Bambiraptor
C’è sempre qualcosa di nuovo da scoprire sui dinosauri e non a caso i bambini ne vanno matti.
Il Museo Americano di Storia Naturale, the “American Museum of Natural History”, ha inaugurato a Maggio una nuova mostra che durerà fino a Gennaio prossimo. Per chi ha in programma di passare le vacanze a New York, suggerisco di andare a visitarla. Per chi invece non ha in programma di arrivare così lontano, non è male visitare il sito della Mostra e addentrarsi nei testi che ne raccontano la sostanza.

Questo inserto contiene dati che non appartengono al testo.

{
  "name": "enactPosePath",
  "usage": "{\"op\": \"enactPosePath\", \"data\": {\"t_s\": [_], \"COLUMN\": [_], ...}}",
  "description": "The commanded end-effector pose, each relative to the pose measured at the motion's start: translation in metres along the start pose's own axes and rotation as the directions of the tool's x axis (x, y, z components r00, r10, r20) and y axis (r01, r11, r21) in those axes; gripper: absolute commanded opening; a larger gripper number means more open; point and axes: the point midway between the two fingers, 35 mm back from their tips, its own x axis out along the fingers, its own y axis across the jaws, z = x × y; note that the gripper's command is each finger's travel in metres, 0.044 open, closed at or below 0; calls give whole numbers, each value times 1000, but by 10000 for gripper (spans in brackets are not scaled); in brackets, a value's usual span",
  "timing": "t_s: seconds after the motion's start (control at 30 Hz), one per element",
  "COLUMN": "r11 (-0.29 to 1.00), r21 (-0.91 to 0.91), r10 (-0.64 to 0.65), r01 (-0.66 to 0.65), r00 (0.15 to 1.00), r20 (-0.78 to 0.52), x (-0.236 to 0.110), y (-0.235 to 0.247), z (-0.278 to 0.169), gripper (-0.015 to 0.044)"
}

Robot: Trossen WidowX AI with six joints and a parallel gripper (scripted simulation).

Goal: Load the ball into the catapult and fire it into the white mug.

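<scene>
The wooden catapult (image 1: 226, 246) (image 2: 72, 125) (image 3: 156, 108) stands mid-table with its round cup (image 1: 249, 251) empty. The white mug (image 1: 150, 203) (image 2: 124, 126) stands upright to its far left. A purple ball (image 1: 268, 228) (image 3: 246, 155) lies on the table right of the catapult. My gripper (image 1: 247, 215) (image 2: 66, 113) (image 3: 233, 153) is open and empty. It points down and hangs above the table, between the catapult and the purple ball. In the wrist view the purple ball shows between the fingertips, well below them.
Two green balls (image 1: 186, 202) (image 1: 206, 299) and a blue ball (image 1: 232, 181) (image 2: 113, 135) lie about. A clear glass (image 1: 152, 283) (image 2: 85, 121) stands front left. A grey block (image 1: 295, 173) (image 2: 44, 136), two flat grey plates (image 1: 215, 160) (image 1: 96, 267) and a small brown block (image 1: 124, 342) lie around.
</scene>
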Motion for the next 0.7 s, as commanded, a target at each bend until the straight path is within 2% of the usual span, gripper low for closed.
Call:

“The point is”, come amano cominciare gli americani, ovvero il punto è che le nuove tecnologie di radiografie, tac, analisi DNA e il GPS (il sistema di posizionamento globale che utilizza i satelliti per individuare una posizione sulla Terra) hanno portato la paleontologia ad attraversare nuove frontiere. E a svelare con le vecchie ossa antichi misteri. Come per esempio se davvero gli uccelli discendano dai dinosauri. L’esemplare di Bambiraptor, scoperto da un ragazzino di quattordici anni nel suo ranch in Montana, e analizzato con le tecnologie moderne, si è rivelato come un parente degli uccelli, coperto di piume e predatore di piccoli mammiferi e rettili. Questo cambia prospettiva anche sull’estinzione dei dinosauri 65 milioni di anni fa, dato che secondo i paleontologi del Museo Americano (tra i più famosi al mondo) gli uccelli sono veri e propri dinosauri vivi ancora oggi.